━━━ INPUT DATA
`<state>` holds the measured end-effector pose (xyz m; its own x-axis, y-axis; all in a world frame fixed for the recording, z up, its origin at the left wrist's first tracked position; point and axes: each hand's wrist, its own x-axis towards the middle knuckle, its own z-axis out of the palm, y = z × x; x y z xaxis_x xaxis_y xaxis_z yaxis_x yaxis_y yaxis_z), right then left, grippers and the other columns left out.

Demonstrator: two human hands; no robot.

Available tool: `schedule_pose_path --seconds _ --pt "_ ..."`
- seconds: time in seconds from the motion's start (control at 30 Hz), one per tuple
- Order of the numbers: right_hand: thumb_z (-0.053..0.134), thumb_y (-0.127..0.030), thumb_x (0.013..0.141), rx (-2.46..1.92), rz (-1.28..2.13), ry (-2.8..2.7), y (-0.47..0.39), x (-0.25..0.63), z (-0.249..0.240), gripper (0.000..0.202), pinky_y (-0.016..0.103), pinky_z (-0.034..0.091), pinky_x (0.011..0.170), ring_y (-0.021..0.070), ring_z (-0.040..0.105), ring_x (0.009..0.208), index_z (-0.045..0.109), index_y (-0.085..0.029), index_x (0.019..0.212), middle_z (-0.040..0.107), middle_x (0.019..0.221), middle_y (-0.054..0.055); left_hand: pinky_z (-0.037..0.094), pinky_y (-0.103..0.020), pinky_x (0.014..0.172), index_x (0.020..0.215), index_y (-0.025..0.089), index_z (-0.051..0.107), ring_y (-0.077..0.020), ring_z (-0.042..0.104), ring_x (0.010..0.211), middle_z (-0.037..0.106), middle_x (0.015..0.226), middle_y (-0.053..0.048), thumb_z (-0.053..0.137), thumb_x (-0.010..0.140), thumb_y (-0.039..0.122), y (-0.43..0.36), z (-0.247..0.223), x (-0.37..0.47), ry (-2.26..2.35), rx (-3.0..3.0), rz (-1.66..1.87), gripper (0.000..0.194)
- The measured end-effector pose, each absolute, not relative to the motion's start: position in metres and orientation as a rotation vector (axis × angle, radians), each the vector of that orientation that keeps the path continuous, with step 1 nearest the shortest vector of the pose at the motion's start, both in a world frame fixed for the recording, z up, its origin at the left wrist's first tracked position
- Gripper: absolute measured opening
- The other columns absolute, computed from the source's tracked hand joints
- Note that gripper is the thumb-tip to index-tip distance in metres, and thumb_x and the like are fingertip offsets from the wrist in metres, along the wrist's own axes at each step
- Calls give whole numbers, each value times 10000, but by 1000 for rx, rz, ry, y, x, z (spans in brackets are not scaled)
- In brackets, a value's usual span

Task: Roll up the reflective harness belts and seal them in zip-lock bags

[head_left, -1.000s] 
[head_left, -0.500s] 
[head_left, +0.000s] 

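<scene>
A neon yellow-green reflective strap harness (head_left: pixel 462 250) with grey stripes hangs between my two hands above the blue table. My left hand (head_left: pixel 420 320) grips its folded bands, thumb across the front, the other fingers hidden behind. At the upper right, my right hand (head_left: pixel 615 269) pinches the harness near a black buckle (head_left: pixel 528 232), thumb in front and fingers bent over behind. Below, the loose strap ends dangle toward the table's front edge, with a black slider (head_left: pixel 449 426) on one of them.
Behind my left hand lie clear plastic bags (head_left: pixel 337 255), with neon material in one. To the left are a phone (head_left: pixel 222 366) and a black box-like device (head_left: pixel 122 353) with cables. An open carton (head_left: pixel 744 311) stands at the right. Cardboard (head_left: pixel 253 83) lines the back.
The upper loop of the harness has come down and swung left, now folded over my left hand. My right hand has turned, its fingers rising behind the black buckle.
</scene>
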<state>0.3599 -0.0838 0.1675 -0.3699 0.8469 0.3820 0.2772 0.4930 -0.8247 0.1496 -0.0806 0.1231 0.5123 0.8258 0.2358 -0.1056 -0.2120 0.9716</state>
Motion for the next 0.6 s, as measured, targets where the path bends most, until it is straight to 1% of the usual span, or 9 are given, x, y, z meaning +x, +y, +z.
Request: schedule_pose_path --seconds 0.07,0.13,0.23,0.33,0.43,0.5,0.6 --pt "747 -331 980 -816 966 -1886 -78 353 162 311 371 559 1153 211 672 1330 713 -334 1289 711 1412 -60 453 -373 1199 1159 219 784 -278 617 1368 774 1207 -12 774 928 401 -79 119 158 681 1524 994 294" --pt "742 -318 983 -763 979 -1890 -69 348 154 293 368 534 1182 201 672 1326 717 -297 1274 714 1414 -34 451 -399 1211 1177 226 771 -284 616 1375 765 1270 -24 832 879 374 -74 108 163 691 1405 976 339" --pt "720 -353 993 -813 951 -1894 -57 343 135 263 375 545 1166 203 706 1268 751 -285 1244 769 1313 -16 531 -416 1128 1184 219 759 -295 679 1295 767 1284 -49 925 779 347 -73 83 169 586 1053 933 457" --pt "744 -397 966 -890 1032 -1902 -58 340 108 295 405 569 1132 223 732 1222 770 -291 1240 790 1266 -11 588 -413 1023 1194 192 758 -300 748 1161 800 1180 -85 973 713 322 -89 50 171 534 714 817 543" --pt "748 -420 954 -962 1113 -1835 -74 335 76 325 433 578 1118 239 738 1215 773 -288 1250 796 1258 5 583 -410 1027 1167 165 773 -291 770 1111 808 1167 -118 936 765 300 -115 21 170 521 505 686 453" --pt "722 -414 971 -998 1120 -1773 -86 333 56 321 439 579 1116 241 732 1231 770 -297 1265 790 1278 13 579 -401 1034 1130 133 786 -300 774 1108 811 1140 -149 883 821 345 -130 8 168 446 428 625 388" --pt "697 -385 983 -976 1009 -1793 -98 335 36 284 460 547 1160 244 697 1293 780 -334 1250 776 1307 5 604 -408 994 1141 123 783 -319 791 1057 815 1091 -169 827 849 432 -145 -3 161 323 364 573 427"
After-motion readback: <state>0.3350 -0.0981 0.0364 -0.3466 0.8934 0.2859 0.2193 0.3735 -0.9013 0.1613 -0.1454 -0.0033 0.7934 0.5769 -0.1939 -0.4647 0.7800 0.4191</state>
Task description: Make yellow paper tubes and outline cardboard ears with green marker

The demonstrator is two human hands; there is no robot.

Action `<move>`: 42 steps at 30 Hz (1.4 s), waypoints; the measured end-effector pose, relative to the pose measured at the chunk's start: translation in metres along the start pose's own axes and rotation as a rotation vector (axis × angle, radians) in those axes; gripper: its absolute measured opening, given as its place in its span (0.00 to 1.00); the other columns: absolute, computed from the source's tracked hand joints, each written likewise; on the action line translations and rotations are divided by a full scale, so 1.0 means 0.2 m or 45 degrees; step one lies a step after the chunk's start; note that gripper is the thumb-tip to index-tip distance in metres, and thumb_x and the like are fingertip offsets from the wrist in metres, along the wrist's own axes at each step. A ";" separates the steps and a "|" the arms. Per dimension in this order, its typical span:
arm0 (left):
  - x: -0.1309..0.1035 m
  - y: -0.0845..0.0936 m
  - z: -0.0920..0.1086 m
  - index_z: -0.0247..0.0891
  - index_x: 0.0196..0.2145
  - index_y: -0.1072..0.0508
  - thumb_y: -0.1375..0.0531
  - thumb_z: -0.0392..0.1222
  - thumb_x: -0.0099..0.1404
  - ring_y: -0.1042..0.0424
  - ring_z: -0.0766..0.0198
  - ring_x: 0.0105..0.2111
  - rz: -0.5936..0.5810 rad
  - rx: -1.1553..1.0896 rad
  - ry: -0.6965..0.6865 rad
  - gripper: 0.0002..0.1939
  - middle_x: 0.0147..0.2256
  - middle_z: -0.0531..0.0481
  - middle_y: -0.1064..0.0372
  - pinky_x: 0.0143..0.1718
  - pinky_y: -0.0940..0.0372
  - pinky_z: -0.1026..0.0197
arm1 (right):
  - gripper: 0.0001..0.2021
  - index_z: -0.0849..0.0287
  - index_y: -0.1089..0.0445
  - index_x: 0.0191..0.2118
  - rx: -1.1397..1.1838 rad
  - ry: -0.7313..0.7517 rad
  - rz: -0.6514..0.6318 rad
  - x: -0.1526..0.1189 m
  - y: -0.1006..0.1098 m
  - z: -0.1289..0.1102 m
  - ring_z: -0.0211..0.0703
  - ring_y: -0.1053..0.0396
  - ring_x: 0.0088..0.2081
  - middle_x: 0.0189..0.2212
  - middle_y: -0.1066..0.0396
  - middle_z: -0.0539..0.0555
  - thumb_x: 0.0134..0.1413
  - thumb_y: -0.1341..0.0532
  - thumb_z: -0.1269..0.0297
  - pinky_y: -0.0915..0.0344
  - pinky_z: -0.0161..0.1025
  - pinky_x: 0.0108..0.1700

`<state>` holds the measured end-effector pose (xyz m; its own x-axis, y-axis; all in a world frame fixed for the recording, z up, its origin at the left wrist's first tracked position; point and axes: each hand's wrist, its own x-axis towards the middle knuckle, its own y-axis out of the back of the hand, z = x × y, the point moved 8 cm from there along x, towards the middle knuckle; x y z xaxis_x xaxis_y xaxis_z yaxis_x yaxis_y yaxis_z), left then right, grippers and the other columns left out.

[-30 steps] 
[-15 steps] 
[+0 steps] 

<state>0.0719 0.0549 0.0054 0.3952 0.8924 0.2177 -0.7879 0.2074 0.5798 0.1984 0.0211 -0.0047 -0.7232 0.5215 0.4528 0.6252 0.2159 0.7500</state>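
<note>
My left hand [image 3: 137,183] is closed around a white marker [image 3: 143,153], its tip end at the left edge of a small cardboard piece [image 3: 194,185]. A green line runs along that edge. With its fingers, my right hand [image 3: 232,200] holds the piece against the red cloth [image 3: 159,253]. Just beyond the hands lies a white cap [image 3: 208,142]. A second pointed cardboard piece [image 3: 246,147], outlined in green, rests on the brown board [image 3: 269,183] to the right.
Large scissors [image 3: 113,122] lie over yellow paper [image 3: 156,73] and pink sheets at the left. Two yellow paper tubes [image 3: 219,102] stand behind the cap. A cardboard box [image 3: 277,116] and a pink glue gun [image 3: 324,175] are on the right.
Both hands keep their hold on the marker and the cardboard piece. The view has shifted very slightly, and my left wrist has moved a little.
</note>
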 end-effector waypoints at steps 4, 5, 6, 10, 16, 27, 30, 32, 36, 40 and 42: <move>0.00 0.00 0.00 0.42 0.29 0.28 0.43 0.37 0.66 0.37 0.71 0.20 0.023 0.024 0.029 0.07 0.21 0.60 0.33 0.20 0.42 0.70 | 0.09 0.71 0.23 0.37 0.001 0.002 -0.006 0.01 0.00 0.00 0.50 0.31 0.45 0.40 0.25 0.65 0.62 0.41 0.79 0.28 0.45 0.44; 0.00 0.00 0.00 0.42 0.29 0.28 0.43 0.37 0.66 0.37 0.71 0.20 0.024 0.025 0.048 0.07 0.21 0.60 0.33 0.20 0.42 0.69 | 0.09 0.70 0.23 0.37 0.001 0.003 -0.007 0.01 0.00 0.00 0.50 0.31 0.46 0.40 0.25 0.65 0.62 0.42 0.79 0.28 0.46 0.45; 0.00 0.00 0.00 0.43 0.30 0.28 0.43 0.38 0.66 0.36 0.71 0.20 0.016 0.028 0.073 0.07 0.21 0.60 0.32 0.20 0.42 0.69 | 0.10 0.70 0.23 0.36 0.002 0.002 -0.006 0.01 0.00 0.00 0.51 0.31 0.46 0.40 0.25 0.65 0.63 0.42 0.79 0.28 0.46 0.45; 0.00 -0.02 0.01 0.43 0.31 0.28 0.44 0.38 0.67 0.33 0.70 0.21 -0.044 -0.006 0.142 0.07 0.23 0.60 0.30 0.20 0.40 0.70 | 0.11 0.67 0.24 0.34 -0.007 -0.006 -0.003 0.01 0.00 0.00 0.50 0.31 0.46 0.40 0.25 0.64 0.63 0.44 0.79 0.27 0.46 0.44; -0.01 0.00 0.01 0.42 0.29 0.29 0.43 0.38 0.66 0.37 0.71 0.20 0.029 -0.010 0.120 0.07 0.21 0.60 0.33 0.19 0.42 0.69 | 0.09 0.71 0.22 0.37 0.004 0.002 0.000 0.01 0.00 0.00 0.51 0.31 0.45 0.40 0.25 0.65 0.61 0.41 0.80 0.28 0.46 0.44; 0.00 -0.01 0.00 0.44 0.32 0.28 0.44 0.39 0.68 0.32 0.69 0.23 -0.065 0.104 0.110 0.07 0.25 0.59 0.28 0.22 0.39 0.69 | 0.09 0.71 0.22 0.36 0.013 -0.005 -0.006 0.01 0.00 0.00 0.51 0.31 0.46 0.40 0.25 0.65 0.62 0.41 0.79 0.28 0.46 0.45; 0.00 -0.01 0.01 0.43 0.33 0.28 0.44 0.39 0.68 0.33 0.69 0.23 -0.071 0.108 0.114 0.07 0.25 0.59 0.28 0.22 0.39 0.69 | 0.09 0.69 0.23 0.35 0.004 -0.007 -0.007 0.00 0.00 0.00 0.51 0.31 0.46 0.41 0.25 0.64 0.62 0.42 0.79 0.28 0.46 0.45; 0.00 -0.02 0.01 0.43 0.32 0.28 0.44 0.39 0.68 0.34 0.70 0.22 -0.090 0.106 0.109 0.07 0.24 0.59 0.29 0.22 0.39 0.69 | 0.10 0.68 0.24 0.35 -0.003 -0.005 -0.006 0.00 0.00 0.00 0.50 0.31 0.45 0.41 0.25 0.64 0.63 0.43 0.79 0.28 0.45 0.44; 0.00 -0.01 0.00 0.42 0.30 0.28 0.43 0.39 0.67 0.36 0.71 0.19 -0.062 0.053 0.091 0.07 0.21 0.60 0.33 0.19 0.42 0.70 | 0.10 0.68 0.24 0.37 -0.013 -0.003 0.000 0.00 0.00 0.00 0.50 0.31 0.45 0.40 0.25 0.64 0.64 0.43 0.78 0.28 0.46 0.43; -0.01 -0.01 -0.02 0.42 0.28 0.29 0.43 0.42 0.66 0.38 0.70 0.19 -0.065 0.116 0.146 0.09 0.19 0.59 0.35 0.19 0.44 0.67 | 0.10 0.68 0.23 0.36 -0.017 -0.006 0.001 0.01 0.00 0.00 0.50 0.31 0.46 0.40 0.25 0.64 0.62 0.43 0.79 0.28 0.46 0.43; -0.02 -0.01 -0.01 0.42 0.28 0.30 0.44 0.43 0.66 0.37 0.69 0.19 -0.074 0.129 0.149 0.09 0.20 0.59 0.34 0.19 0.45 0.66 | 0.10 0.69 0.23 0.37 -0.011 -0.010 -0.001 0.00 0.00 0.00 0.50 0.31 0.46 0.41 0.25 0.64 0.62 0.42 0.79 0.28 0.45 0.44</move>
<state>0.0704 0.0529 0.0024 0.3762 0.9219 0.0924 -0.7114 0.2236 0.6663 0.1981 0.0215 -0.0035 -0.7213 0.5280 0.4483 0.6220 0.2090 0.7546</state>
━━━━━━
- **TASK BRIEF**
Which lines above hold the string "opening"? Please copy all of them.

- **ANSWER TO THE PROBLEM**
- Gripper: absolute measured opening
Action `<move>`: 42 steps at 30 Hz (1.4 s), waypoints; the measured end-effector pose, relative to the pose measured at the chunk's start: translation in metres along the start pose's own axes and rotation as a rotation vector (axis × angle, radians) in those axes; gripper: its absolute measured opening, given as its place in its span (0.00 to 1.00); the other columns: absolute, computed from the source's tracked hand joints, each written likewise; on the action line translations and rotations are divided by a full scale, so 1.0 means 0.2 m or 45 degrees; step one lies a step after the chunk's start; note that gripper is the thumb-tip to index-tip distance in metres, and thumb_x and the like are fingertip offsets from the wrist in metres, along the wrist's own axes at each step. A ";" separates the steps and a "|" the arms. Per dimension in this order, its typical span:

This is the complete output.